:: Problem statement ::
Return the listing exactly as it appears, but strip out the images.

:: Exercise data ::
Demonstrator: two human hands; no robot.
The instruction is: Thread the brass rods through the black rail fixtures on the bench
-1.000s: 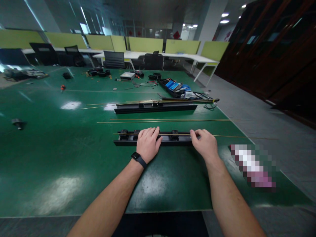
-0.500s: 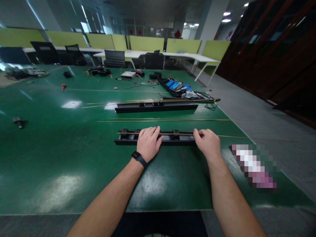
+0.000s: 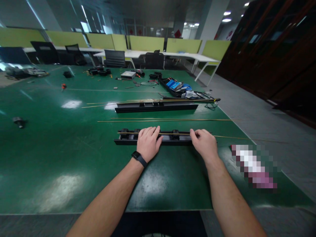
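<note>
With the right grip [image 3: 205, 144] I'm pinching a gold rod [image 3: 222, 136]; leftward, the left grip [image 3: 148, 144] is covering a black rail [image 3: 172, 143], its hold unclear.

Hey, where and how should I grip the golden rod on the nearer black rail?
Probably just right of your right hand, from the near side, pinching with thumb and finger: the golden rod is thin, lies crosswise, and there runs uncovered past the nearer black rail.

Worn on head | facing forward, down across worktop [image 3: 74, 158] | near left grip [image 3: 148, 141], right grip [image 3: 205, 142] | well apart from partitions [image 3: 146, 44]
</note>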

:: Answer box ::
Demonstrator: two human hands; no robot.
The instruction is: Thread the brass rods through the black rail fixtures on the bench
-1.000s: 
-0.500s: 
+0.000s: 
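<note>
With the right grip [image 3: 205, 144] I'm pinching a gold rod [image 3: 222, 136]; leftward, the left grip [image 3: 148, 144] is covering a black rail [image 3: 172, 143], its hold unclear.

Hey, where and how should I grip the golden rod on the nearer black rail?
Probably just right of your right hand, from the near side, pinching with thumb and finger: the golden rod is thin, lies crosswise, and there runs uncovered past the nearer black rail.

Worn on head | facing forward, down across worktop [image 3: 74, 158] | near left grip [image 3: 148, 141], right grip [image 3: 205, 142] | well apart from partitions [image 3: 146, 44]
</note>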

That's the answer, with nothing more to add.